- [WHAT YOU ARE ASKED TO DO] Say how many lines in the records contain the string "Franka", giving the number by itself.

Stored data
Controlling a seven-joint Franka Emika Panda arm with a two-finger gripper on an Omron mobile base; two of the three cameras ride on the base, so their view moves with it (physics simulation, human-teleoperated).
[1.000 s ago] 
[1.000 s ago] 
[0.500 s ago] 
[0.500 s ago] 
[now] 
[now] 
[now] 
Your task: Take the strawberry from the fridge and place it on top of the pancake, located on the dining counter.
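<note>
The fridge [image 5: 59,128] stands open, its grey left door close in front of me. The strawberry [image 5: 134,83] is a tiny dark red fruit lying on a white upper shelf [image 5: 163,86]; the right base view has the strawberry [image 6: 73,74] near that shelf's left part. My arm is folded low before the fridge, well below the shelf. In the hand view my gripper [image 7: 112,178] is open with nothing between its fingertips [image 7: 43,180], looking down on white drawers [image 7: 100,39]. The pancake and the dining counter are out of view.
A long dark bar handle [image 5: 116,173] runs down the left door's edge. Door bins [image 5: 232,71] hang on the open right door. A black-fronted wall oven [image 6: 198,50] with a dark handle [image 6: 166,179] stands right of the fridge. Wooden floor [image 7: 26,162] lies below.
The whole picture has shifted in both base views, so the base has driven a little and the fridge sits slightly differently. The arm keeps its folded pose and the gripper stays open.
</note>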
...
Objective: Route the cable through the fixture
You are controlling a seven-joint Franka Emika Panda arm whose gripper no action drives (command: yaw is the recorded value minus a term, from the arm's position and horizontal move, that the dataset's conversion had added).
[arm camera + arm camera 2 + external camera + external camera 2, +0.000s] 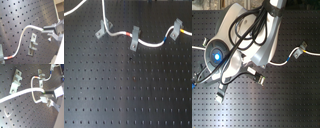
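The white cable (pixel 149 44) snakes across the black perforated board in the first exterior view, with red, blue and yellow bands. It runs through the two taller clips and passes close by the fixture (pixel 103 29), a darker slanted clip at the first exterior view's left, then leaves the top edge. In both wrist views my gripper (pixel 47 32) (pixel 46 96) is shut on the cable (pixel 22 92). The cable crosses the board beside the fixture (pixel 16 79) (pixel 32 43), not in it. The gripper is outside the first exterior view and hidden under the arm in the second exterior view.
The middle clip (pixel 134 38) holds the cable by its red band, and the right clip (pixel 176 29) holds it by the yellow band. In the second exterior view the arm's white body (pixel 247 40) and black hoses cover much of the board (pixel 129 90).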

- [OUTPUT] 2